Layout Analysis is of fundamental importance among Document Image Analysis steps and has been (and continues to be) relatively well researched. Historical documents are of particular interest as they pose a number of challenges and, at the same time, represent a very large proportion of printed documents in existence. With the increasing number of digitisation projects initiated by libraries world-wide, the problem of layout analysis of these documents is very topical.
Historical newspapers pose a series of challenges due to the method of their production (inexpensive paper, inconsistent inking, varying layout etc.) as well as the presence of ageing and use artefacts. Newspapers are increasingly the major focus of large-scale digitisation projects (e.g. Europeana Newspapers) as they contain information that is widely interesting to the general public and, at the same time, are rapidly deteriorating in storage. The motivation of the competition is to evaluate existing approaches using a realistic dataset and an objective performance analysis system.

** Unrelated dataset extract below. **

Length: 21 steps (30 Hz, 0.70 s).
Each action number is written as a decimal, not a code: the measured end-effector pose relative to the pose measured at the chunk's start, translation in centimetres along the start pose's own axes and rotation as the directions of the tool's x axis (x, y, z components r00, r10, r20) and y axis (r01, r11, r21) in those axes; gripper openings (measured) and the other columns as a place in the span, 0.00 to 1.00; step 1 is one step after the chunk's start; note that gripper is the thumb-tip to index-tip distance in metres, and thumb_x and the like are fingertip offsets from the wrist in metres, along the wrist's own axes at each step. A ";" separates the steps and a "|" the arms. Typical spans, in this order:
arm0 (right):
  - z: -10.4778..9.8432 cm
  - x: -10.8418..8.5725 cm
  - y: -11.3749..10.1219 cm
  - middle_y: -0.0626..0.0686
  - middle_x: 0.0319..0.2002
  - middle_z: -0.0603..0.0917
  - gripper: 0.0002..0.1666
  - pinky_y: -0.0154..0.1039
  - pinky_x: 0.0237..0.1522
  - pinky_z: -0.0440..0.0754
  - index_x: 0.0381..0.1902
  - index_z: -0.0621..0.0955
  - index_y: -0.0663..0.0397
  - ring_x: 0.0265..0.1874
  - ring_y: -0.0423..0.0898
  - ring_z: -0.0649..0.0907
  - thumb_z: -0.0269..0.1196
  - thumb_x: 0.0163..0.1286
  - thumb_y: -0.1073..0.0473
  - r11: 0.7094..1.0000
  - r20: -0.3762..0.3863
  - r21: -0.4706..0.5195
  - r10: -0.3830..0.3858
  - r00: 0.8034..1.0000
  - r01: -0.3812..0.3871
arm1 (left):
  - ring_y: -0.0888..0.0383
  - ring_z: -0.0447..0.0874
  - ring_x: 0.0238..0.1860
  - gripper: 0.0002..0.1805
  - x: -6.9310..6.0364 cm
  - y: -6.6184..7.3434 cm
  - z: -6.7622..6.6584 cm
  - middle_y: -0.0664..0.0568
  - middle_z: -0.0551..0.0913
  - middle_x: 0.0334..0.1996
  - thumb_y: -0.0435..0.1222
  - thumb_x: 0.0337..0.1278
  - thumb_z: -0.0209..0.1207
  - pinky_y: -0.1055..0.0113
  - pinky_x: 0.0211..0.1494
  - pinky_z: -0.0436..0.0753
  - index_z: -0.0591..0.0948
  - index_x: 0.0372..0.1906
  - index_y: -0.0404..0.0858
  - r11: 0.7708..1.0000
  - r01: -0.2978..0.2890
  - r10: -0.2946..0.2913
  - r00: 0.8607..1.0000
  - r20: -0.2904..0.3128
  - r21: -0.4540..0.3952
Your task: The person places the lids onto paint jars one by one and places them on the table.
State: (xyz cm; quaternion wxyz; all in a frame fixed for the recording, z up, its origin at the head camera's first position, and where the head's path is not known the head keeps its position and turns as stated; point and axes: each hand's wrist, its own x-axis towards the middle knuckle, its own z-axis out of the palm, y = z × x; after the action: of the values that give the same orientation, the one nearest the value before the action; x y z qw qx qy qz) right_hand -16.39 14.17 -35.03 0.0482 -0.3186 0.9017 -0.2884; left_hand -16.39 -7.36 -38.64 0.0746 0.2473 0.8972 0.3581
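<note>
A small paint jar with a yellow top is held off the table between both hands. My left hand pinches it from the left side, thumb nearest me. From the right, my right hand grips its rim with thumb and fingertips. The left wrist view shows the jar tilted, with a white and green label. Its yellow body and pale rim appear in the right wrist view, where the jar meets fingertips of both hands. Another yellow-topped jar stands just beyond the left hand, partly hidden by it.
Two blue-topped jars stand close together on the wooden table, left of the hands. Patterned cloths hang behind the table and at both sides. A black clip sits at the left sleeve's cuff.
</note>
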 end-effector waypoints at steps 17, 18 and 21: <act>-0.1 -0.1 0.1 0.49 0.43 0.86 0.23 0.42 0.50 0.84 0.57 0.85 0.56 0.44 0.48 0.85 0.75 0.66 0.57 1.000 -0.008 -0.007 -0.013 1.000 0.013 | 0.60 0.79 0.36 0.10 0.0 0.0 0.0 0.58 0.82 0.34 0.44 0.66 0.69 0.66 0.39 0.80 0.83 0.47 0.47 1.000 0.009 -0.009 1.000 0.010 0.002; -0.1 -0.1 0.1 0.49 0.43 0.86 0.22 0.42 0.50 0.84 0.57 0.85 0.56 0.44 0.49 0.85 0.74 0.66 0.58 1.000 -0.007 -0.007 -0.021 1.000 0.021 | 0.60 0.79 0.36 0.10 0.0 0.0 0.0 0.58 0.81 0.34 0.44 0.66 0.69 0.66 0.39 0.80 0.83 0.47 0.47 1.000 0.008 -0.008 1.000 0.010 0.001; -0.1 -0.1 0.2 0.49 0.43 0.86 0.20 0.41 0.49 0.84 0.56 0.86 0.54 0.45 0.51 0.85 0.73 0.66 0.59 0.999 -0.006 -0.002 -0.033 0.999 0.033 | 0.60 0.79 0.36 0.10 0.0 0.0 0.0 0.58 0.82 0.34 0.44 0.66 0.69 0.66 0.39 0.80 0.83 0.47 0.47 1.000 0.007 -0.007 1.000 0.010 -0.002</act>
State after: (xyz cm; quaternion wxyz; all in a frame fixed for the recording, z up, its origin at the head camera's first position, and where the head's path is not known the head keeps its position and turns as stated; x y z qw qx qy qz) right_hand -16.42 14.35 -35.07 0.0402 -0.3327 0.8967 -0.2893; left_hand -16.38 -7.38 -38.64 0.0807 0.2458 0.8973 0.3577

HNLA2013 follows the successful running of all previous ICDAR Page Segmentation competitions (2001, 2003, 2005, 2007, 2009 and 2011). The proposed competition will expand the scope to historical newspapers.

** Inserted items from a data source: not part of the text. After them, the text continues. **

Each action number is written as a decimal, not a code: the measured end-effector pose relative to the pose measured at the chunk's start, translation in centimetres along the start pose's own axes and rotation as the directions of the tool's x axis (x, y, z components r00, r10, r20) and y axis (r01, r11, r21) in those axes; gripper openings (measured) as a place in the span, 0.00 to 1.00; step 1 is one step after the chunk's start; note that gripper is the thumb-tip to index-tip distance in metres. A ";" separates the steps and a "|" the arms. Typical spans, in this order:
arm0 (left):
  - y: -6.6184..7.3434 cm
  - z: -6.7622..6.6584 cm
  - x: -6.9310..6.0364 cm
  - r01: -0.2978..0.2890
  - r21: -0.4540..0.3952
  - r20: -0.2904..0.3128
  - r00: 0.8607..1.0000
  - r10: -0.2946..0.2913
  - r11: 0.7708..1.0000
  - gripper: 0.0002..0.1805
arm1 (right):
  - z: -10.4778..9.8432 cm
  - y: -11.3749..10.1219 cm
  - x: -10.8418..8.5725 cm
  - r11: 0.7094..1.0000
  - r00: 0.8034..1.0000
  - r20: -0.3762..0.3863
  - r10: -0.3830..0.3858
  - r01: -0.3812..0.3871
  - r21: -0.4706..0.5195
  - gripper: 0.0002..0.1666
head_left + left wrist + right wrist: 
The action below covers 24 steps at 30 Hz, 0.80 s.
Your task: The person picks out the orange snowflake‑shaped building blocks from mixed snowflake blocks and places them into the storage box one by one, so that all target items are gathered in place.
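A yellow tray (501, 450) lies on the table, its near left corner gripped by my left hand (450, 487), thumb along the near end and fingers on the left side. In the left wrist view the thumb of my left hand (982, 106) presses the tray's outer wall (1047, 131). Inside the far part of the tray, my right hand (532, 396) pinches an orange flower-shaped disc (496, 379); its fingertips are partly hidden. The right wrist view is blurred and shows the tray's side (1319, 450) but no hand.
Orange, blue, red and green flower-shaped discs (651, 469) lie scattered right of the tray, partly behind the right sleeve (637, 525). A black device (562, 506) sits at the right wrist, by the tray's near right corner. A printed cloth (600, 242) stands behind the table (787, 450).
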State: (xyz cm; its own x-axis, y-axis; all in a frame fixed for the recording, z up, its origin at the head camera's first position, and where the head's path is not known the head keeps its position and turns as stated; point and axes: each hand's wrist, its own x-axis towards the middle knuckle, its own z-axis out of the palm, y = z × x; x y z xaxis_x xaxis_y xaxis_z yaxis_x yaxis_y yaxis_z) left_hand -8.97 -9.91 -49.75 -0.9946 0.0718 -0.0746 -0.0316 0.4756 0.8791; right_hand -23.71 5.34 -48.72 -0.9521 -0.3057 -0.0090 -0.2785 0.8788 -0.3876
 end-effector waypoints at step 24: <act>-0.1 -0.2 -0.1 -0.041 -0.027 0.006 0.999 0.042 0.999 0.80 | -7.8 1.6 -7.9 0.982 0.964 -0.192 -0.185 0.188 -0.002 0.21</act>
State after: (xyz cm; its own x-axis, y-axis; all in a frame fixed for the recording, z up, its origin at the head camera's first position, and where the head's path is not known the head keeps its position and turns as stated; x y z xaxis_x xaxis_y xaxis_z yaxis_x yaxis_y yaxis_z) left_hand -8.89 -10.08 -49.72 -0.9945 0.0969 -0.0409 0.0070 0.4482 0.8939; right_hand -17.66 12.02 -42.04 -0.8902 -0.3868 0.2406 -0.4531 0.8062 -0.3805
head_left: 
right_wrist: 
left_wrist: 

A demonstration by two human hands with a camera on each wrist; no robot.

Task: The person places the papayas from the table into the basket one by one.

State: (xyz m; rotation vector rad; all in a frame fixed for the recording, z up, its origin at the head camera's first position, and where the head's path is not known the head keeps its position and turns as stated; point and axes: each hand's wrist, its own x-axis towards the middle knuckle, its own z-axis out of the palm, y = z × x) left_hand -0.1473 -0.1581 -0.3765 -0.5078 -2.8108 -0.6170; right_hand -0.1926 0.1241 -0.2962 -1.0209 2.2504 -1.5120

Dataset and evaluation methodology
The dataset to be used in this competition will combine images from the recently created dataset by the IMPACT project (representing key holdings of major European libraries) with scans from the latest European library digitisation projects (through Europeana Newspapers). It is realistic in that it represents a wide variety of layouts that reflect historical newspapers that are likely to be of broad interest to be digitised. All material has been ground-truthed using Aletheia and is available in the PAGE format. The dataset will be made publicly available after the competition.

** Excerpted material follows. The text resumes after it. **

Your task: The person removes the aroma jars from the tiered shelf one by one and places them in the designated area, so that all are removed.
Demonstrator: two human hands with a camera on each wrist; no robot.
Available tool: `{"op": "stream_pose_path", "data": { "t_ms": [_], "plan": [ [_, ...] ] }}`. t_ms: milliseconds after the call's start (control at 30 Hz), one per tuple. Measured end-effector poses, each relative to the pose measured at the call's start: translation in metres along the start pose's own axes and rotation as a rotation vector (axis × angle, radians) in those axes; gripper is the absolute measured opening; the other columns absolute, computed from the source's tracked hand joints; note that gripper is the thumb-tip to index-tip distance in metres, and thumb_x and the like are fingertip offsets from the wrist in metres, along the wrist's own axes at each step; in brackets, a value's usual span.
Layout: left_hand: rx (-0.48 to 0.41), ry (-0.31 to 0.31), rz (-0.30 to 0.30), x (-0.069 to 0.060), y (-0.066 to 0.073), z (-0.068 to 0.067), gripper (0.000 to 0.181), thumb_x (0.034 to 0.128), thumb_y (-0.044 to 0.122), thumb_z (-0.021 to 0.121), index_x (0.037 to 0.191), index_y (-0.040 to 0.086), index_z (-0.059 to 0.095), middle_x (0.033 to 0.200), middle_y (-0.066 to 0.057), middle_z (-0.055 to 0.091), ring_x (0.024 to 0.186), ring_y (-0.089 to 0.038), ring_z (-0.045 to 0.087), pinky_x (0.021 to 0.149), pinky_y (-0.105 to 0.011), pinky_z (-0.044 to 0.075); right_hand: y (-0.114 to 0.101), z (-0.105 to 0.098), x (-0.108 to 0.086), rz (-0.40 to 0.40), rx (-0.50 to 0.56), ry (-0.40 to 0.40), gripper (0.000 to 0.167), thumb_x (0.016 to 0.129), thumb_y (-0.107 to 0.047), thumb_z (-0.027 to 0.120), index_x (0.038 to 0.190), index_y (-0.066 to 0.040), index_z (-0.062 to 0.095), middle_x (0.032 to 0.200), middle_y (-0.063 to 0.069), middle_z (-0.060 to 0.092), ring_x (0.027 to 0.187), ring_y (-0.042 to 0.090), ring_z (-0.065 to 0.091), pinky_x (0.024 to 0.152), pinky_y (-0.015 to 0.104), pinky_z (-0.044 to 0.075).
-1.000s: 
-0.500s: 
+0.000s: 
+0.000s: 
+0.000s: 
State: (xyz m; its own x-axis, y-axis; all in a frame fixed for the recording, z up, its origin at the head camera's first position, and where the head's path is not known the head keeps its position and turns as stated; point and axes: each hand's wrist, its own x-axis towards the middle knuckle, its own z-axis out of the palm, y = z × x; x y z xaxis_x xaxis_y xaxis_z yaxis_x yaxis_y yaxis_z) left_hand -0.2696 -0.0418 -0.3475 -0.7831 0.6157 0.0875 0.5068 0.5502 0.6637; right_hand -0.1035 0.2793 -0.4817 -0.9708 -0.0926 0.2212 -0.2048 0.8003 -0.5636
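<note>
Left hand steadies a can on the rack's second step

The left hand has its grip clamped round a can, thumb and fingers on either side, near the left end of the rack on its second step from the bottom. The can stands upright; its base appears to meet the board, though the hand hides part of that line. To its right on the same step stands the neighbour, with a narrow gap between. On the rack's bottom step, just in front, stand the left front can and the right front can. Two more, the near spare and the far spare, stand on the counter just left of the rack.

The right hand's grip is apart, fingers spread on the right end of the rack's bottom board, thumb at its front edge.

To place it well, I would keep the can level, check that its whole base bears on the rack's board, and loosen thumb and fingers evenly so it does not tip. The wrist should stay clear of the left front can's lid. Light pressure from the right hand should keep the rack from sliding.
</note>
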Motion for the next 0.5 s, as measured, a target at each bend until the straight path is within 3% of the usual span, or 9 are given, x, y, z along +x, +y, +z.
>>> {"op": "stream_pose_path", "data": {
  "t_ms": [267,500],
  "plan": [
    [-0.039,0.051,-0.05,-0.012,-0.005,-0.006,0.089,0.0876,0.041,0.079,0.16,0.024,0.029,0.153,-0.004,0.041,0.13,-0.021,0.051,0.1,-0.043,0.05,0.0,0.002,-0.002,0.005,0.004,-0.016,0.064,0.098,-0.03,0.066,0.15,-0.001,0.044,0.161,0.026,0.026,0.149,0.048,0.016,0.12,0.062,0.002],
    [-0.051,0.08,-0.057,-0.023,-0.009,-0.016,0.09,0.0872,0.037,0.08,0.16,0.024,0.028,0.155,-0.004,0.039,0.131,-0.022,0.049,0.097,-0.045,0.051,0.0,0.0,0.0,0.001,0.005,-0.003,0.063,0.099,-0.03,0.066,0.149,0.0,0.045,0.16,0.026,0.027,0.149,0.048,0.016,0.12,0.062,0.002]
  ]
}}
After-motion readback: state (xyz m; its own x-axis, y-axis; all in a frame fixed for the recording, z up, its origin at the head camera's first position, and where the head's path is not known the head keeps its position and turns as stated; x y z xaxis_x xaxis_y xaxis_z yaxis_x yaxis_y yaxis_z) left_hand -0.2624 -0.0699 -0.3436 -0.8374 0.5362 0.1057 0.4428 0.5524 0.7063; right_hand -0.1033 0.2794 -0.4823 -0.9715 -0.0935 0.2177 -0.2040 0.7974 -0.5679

The competition will use the evaluation approach successfully employed in the ICDAR2009 Page Segmentation Competition and further updated for the first competition on general historical documents at ICDAR2011. It takes into account a wide range of situations and provides considerable details on performance of layout analysis methods. The system performs a geometric comparison between regions detected by a segmentation method and ground-truth regions in order to identify erroneous mergers between regions, or split, missed, partially missed or misclassified regions. Each type of error is weighted according to the type of regions involved and the situation they are found.
Participants will be provided with a number of tools developed by PRImA that can be used in order to prepare and optimise their method(s) for submission (as well as to examine the example set in detail). They will also be supported in implementing the required output format by means of a PAGE exporter class and additional information about the underlying XML Schema.